Friday, December 28, 2007

Income Inequality in the United States

Here is an article from this blog. I have invented a new theory to explain what happens when the economy grows. I am not sure what to name it. Originally I thought I would call it the trickle up theory to compete with the original trickle down theory. Unfortunately, the flow upwards is more like a gusher than a trickle. Even the original trickle down theory disguised the fact that when there is a trickle down there is almost always a much larger flow to the upper income earners. It would have been better termed the falling crumbs theory wherein the poor get more crumbs since it is a bigger cake.
Another pop theory is captured by the idea that a rising tide raises all boats. This is a real laugh when applied to economic growth. You can be sure that the extra money created by a growing economy is not shared equally in the way that a rising tide raises all boats big and small equally.
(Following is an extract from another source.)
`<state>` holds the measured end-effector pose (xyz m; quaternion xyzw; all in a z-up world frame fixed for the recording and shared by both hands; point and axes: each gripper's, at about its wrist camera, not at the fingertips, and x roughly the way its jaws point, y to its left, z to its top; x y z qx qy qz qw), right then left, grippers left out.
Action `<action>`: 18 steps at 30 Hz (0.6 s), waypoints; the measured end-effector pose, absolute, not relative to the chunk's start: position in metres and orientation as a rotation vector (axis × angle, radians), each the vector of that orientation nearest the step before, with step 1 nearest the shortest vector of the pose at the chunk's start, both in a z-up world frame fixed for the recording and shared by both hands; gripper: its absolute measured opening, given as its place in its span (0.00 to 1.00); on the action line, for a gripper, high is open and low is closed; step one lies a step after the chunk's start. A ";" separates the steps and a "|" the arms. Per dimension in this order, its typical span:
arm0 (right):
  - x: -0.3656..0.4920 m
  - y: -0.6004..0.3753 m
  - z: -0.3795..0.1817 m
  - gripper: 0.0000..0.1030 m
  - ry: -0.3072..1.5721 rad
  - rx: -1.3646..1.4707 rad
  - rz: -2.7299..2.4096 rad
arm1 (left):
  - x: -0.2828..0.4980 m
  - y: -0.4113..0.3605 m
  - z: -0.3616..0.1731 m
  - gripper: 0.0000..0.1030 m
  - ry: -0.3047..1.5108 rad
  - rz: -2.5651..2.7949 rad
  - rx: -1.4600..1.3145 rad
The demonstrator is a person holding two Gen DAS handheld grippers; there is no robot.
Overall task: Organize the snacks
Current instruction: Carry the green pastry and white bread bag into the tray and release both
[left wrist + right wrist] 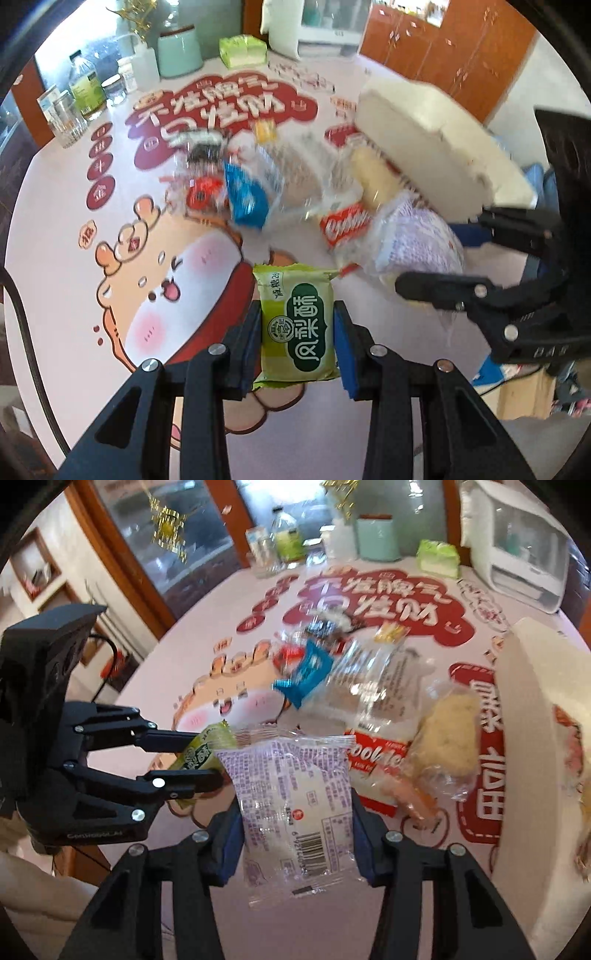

Boy, Have We Got an Inequality Problem
By Jared Bernstein | bio
The Congressional Budget Office (CBO) just updated their invaluable data series on income inequality and the results are startling. Income inequality among households, both before and after Federal taxes, grew more quickly over the last two years of the series, 2003-05, than over any other two-year period on record, back to 1979.

Over those two years, the growth of inequality transferred $400 billion dollars from the bottom 95% to the top 5%. That is, had the income distribution remained as it was in 2003, the income of each of the 109 million households in the bottom 95% would have been $3,660 higher in 2005.

If this is the ownership society at work, I think we need to have a serious talk with the owners.

EPI will post our analysis later in the day (the Center on Budget and Policy Priorities will also post their nifty analysis), but I wanted to share a few of our findings with you right away:

If we break households in groups of 20% each by income, well over half of household income (55%) was held by the richest fifth in 2005, the highest such share on record;
The share of income held by the top 1% has climbed from 9% in 1979 to 18% in 2005.
After-tax income of the bottom 20% grew 6%, or $1,800 over these years (1979-2005, in 2005 dollars); the middle-class gained $11,000, up 21%, over these 26 years. The average income of the top 1%, more than tripled, up 228%, for a gain $781,000.
By 2005, the average post-tax income of the bottom fifth was $15,300, the middle fifth: $50,200, and the top 1%: $1.1 million.
These hugely different growth rates have led to much greater economic distance between income classes over the years. Back in 1979, the post-tax income of the top 1% was 8 times higher than that of middle-income families and 23 times higher than the lowest fifth. In 2005, those ratios grew to 21 (top compared to middle) and 70 (top to bottom), a vast increase in the distance between income classes.

Lest we forget, before our current problems in housing and financial markets developed, the overall economy grew solidly over this recovery, with notably strong productivity growth. Aggregate household income, according to these CBO data, grew $1.1 trillion, 2003-05. But, to put it mildly, these gains have failed to flow broadly throughout the income scale, and the extent of their concentration at the top of the income scale is historically unique. Just under two-thirds (63%) of the gain in household income from 2003 to 2005 went to just 5% of the nation’s wealthiest households.

Such concentration of income is unsustainable in a democratic society.